- PROBLEM DETAILS -
Show each line of the entries below in which the word "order" appears.

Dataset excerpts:
★ ★ ★ ★ ★

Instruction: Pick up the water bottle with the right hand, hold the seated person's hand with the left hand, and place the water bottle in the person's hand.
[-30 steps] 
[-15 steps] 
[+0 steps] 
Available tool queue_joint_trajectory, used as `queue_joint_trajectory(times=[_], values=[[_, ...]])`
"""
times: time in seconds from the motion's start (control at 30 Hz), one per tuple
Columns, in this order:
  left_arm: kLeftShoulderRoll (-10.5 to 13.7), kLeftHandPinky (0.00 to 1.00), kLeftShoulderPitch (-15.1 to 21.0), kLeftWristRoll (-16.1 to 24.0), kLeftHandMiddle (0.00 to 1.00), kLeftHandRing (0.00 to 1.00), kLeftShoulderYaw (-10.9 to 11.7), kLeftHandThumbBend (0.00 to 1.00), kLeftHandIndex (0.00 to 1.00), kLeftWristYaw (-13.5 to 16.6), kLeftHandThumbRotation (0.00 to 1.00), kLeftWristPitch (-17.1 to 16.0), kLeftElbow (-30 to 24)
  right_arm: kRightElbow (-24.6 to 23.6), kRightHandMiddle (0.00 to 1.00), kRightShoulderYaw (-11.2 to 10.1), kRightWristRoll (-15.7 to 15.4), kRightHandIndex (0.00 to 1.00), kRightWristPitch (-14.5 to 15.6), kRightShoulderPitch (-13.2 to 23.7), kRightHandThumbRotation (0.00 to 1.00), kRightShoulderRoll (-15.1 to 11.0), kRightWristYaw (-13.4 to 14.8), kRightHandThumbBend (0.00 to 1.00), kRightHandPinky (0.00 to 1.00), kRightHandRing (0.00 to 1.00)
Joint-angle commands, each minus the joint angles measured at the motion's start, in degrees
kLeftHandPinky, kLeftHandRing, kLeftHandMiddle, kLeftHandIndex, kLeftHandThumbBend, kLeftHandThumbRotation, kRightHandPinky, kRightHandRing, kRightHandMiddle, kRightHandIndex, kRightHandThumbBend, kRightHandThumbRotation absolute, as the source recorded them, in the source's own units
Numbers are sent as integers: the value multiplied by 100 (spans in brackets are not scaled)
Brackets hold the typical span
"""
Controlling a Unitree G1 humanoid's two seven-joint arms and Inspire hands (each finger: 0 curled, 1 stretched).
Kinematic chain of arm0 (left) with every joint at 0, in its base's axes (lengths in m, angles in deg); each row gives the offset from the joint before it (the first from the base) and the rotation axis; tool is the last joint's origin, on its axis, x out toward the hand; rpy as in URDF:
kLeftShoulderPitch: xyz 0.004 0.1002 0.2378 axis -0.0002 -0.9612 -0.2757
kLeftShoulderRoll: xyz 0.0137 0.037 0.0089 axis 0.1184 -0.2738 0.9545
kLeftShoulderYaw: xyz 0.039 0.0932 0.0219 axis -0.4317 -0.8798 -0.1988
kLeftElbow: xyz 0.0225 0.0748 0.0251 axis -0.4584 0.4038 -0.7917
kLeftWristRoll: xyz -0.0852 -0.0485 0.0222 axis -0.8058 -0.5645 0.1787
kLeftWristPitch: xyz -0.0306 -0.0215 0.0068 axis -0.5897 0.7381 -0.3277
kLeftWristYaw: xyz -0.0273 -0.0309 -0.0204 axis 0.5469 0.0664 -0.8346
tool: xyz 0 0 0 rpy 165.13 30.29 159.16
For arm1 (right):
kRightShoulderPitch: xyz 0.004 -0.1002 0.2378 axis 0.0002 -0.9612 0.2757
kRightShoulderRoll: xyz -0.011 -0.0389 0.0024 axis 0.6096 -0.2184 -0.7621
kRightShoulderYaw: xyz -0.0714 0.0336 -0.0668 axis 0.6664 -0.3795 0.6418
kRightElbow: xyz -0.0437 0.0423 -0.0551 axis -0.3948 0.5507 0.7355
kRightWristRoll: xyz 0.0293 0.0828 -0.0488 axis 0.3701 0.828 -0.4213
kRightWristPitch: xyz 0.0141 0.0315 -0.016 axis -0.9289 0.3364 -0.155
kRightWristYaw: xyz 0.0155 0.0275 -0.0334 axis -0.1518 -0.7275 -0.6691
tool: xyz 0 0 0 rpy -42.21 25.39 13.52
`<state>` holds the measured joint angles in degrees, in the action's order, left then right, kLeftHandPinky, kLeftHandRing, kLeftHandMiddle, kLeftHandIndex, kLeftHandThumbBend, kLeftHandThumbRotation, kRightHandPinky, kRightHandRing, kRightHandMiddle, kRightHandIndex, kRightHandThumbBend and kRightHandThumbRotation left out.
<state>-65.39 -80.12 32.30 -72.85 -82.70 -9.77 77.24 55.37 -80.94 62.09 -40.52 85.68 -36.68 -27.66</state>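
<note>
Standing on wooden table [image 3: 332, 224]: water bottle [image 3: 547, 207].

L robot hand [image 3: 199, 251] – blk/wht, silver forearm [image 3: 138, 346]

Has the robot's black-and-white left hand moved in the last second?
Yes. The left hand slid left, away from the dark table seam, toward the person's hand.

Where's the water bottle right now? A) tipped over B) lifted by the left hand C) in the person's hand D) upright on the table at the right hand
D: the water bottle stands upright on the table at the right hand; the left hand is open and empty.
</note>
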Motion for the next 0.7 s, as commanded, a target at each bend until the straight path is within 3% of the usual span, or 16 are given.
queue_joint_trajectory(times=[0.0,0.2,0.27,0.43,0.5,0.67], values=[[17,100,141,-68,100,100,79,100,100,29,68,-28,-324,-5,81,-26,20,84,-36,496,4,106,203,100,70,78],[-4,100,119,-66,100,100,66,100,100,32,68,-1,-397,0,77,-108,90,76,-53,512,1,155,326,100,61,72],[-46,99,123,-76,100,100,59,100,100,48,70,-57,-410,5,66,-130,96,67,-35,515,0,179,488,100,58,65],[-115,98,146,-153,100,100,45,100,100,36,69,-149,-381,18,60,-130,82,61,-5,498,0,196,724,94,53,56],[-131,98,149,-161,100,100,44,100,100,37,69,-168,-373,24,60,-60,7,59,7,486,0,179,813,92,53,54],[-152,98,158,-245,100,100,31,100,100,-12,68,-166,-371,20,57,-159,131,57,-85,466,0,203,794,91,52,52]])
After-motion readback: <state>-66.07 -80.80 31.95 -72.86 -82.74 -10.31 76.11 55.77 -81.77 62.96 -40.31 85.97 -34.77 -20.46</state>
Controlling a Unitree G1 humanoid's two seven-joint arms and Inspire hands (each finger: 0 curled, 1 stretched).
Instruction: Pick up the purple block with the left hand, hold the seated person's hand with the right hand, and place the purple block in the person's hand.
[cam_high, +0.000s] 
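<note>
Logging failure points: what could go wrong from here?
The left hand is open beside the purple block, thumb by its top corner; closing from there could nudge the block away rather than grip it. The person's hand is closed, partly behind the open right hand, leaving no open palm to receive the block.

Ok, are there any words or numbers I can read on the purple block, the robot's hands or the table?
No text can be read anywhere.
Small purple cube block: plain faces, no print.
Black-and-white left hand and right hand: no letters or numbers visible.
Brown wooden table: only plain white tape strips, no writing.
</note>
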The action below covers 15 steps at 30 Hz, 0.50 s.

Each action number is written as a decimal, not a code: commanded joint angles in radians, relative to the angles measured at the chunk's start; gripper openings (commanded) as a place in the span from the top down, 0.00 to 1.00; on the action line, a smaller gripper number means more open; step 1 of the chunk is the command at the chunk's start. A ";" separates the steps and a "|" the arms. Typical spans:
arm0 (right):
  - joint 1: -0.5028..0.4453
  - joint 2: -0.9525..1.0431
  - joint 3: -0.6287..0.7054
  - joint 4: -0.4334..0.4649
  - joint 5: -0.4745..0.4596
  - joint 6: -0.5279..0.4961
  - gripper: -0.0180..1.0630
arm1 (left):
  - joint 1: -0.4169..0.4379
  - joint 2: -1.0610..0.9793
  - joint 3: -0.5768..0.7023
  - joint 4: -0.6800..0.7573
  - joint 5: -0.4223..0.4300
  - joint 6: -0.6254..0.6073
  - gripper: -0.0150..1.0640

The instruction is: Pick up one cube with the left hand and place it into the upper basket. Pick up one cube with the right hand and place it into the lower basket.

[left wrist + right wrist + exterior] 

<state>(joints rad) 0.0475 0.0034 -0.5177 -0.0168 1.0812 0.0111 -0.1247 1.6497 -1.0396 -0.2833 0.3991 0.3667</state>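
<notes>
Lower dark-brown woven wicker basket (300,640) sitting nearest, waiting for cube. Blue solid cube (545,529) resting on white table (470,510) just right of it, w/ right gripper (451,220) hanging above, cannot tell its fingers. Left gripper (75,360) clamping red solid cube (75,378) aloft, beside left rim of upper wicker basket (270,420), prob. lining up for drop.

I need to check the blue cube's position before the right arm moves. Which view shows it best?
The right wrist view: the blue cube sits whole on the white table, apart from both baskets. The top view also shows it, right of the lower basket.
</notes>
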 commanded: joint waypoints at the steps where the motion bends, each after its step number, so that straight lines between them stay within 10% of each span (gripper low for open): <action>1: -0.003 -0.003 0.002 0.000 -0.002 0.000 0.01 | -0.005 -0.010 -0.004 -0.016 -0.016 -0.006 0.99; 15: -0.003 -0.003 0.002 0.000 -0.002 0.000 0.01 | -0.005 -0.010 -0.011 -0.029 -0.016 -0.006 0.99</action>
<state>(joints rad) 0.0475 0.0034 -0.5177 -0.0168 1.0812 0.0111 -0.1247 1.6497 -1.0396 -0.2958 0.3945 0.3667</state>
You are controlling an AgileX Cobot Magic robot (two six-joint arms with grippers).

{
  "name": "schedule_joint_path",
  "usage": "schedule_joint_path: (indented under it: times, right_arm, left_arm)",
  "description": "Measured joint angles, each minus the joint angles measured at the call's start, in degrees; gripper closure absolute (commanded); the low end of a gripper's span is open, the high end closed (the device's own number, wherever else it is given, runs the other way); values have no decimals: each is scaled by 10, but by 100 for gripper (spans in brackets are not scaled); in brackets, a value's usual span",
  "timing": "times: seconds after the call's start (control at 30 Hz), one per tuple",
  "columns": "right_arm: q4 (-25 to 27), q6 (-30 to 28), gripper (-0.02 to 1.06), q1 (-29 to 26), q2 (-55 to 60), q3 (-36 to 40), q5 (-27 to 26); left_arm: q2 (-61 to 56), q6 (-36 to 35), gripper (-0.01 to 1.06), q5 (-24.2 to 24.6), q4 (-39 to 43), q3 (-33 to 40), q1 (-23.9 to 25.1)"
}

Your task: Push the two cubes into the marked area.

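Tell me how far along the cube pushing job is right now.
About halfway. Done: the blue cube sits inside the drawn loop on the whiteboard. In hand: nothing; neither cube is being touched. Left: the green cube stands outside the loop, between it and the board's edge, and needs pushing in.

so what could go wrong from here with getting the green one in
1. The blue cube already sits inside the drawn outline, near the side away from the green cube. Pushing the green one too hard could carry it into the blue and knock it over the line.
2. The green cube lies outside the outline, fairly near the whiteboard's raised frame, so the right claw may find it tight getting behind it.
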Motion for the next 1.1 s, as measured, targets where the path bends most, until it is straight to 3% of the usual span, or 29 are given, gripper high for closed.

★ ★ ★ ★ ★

- ANSWER TO THIS PROBLEM -
Columns, in this order:
`<state>` holds the measured joint angles in degrees, in the action's order, left then right, kLeftHandPinky, kLeftHandRing, kLeftHandMiddle, kLeftHandIndex, kLeftHandThumbBend, kLeftHandThumbRotation, kRightHandPinky, kRightHandRing, kRightHandMiddle, kRightHandIndex, kRightHandThumbBend and kRightHandThumbRotation left out.

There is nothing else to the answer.